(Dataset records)
──────────

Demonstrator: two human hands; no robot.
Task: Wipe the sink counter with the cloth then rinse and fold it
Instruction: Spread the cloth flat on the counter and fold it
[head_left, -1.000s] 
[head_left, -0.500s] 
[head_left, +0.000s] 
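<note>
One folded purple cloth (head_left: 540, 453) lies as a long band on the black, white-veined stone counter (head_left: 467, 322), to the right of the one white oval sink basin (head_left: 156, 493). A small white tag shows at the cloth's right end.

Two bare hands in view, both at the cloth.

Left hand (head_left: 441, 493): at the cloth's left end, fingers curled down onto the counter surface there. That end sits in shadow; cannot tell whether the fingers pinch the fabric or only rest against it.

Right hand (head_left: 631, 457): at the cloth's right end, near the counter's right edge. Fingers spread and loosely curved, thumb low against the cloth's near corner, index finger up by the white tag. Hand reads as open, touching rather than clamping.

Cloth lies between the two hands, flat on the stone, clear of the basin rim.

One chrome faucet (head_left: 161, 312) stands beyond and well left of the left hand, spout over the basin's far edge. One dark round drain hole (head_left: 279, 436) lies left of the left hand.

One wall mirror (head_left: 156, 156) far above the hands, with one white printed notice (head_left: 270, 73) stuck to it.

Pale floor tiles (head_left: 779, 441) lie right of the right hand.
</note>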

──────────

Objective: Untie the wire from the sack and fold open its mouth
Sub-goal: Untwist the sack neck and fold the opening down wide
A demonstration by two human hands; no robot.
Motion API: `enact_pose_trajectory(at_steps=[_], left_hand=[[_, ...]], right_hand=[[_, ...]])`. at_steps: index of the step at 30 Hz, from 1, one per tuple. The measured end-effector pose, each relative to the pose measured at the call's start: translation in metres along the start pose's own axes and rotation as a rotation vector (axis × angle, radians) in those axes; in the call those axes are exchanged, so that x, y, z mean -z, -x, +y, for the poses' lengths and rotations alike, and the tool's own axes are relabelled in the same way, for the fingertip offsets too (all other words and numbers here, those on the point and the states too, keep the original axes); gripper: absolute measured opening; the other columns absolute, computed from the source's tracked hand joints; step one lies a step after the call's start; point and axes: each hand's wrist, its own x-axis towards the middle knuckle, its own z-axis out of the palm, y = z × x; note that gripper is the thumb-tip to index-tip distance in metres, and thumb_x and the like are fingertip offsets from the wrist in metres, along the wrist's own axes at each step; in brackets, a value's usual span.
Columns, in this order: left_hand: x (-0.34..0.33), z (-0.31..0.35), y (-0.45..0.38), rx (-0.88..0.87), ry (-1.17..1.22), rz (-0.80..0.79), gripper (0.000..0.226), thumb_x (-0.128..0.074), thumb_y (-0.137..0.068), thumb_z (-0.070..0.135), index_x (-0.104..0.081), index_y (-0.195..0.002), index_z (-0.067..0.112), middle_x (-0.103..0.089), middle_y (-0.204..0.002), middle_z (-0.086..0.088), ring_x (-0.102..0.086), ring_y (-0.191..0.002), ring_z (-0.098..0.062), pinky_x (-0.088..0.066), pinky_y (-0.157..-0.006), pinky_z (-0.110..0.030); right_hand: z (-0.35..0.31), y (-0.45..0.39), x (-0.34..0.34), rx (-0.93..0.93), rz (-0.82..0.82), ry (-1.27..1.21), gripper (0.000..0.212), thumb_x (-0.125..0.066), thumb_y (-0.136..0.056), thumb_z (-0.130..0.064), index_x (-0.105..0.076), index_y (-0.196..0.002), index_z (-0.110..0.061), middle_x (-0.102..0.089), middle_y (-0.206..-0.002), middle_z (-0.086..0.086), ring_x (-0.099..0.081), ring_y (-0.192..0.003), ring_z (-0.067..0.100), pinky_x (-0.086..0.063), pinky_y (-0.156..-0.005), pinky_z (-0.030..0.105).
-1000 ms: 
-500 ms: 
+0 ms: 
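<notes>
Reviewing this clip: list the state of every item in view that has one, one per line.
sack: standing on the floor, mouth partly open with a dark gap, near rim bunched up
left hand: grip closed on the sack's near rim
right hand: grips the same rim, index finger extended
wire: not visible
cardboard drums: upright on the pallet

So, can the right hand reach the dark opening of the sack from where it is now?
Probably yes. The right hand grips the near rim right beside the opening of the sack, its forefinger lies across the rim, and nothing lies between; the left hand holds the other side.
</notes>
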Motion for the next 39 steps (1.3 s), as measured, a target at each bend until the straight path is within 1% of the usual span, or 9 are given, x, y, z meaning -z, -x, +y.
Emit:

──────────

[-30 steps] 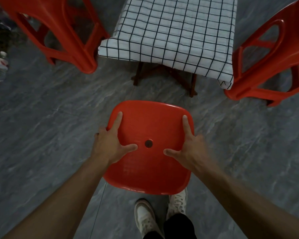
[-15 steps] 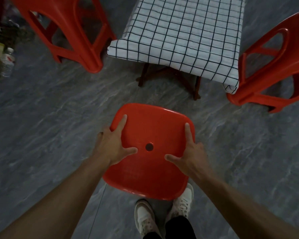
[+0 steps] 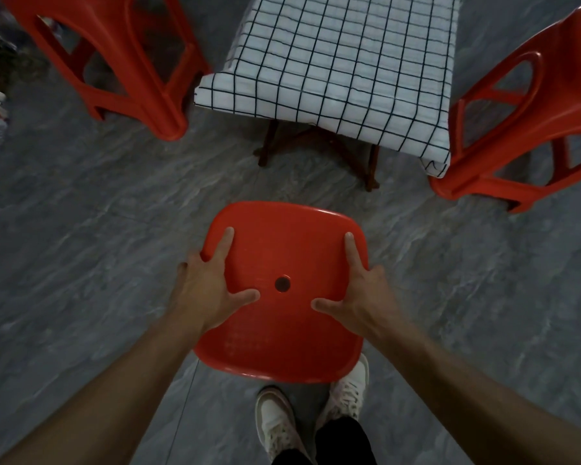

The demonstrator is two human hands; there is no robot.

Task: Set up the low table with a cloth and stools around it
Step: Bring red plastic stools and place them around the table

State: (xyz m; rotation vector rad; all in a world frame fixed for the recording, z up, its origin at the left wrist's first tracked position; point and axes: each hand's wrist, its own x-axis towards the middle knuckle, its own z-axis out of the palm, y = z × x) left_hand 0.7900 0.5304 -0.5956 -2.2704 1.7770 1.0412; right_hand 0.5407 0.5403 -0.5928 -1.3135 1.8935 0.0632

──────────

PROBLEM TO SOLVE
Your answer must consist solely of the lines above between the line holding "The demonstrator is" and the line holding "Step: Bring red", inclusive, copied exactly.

WRITTEN SOLUTION
The demonstrator is two human hands; there is no robot.

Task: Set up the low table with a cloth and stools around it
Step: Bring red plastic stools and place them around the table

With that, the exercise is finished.